Città di Castello, morta dopo un intervento estetico: la Procura apre un’indagine

La Procura di Perugia apre un’inchiesta sul decesso di Elena Trombi, 74 anni, dopo un ricovero iniziato nell’ottobre 2025.

Procura di Perugia

La Procura della Repubblica di Perugia ha aperto un’indagine sulla morte di Elena Trombi, 74 anni, deceduta il 25 luglio a Città di Castello dopo un lungo ricovero seguito a un intervento di chirurgia estetica eseguito nell’ottobre 2025. Lo riporta Umbria 24. L’inchiesta ipotizza, al momento, i reati di omicidio colposo e responsabilità sanitaria e coinvolge due medici. La Procura ha disposto un accertamento tecnico irripetibile per chiarire le cause del decesso.

Due medici indagati

Nel procedimento risultano indagati un chirurgo plastico perugino di 65 anni e un anestesista giordano di 36 anni. Il primo è assistito dall’avvocato Franco Libori, mentre il secondo dall’avvocato Delfo Berretti, che ha nominato come consulente di parte il medico legale Sergio Scalise Pantuso.

La Procura ha affidato l’incarico al professor Alessandro Santurro, associato di Medicina legale dell’Università degli Studi di Salerno, per gli accertamenti autoptici e tecnici.

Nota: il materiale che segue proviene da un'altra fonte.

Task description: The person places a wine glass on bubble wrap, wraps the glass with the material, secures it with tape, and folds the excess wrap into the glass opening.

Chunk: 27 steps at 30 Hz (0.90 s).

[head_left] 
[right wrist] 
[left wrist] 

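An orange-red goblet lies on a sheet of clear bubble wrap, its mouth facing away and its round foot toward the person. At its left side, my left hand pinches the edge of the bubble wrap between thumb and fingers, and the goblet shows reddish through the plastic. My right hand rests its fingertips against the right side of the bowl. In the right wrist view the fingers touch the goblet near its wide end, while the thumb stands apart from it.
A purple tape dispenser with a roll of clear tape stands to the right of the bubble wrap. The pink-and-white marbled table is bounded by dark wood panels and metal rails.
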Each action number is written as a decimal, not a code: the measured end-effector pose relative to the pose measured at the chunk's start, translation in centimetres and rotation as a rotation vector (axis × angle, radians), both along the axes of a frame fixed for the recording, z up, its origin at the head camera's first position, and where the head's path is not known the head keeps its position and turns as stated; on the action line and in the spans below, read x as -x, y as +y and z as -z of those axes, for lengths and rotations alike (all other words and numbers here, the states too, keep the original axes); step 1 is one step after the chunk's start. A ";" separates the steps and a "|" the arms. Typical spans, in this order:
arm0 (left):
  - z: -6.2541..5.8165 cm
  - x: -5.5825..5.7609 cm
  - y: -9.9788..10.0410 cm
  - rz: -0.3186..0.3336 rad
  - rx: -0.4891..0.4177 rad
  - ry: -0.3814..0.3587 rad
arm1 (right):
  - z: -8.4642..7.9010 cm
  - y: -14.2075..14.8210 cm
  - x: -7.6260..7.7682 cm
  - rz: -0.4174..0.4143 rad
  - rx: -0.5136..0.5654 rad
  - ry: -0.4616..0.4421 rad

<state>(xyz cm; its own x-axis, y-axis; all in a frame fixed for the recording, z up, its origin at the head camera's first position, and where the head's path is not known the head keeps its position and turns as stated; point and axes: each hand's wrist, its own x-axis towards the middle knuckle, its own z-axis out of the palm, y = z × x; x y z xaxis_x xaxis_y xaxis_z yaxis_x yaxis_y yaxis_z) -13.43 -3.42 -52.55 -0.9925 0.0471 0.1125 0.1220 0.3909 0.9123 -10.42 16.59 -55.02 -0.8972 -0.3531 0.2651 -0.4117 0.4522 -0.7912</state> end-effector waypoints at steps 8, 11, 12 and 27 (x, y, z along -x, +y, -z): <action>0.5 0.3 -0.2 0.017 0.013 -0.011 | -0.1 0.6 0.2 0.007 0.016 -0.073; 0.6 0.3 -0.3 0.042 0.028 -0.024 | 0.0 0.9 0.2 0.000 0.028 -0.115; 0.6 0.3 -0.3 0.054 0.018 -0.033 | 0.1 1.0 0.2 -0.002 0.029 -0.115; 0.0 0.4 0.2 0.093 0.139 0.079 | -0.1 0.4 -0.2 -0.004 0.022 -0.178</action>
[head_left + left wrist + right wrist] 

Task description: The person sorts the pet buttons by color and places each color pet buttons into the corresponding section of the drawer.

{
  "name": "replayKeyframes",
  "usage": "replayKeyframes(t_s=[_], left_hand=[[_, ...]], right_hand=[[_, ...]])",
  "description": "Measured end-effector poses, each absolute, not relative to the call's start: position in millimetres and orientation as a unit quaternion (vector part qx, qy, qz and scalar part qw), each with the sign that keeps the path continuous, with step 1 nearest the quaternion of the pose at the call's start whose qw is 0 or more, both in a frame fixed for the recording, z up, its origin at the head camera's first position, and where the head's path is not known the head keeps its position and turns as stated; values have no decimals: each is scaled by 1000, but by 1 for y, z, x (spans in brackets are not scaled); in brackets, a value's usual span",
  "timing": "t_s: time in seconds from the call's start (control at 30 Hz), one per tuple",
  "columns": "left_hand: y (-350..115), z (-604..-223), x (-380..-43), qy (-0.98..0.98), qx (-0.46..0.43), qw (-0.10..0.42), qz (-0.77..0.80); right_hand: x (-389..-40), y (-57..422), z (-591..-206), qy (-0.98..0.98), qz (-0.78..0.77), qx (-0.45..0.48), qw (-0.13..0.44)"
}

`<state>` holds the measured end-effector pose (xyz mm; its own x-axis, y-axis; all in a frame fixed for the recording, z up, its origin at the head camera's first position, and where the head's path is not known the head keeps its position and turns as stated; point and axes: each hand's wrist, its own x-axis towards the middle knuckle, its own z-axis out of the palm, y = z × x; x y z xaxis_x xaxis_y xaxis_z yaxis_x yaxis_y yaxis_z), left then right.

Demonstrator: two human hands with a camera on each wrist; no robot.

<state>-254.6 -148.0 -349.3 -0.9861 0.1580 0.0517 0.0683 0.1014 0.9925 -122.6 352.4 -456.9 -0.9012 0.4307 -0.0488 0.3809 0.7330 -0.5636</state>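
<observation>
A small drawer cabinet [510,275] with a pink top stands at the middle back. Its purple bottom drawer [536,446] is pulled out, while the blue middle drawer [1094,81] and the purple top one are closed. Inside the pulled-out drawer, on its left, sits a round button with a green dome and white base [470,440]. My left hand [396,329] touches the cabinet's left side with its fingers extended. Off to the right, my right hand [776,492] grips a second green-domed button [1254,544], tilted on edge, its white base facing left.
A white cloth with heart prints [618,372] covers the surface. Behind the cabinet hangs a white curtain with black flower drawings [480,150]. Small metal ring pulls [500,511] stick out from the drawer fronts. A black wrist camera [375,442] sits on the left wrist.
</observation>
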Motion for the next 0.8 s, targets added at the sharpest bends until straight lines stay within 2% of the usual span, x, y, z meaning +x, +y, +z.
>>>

Gli accertamenti sulla morte

Secondo il decreto della Procura, l’esame autoptico si è reso necessario per verificare le cause del decesso e valutare eventuali responsabilità.

Gli accertamenti potranno essere integrati con ulteriori specialisti, in particolare per gli aspetti legati alla chirurgia estetica, sulla base delle indicazioni del medico legale.

Tra gli elementi da approfondire figurano la tempestività degli interventi salvavita, il trattamento antibiotico preventivo, l’adeguatezza dell’operazione e dei trattamenti rispetto alle condizioni della paziente.

L’intervento e il successivo ricovero

Secondo quanto riportato negli atti giudiziari, Elena Trombi si era sottoposta a un intervento di chirurgia plastica elettiva, consistente in un lifting cervico-facciale secondario e rimozione di xantelasmi, in uno studio privato di Perugia.

Successivamente era stata ricoverata d’urgenza all’Azienda ospedaliera di Perugia in stato di coma, con una diagnosi iniziale legata a una sospetta tossicità da anestetico locale.

La donna aveva riportato una compromissione neurologica indicata come encefalopatia ipossica-ischemica. Nel novembre 2025 era stata trasferita al reparto di rianimazione dell’ospedale di Città di Castello e successivamente all’Opera pia, dove è deceduta il 25 luglio.

Familiari individuati come persone offese

La Procura ha individuato come persone offese il marito della donna e i due figli. Ai familiari sono state riconosciute le prerogative previste dal codice di procedura penale nell’ambito dell’accertamento tecnico irripetibile.

Gli esiti della consulenza affidata dalla Procura saranno uno degli elementi principali dell’inchiesta.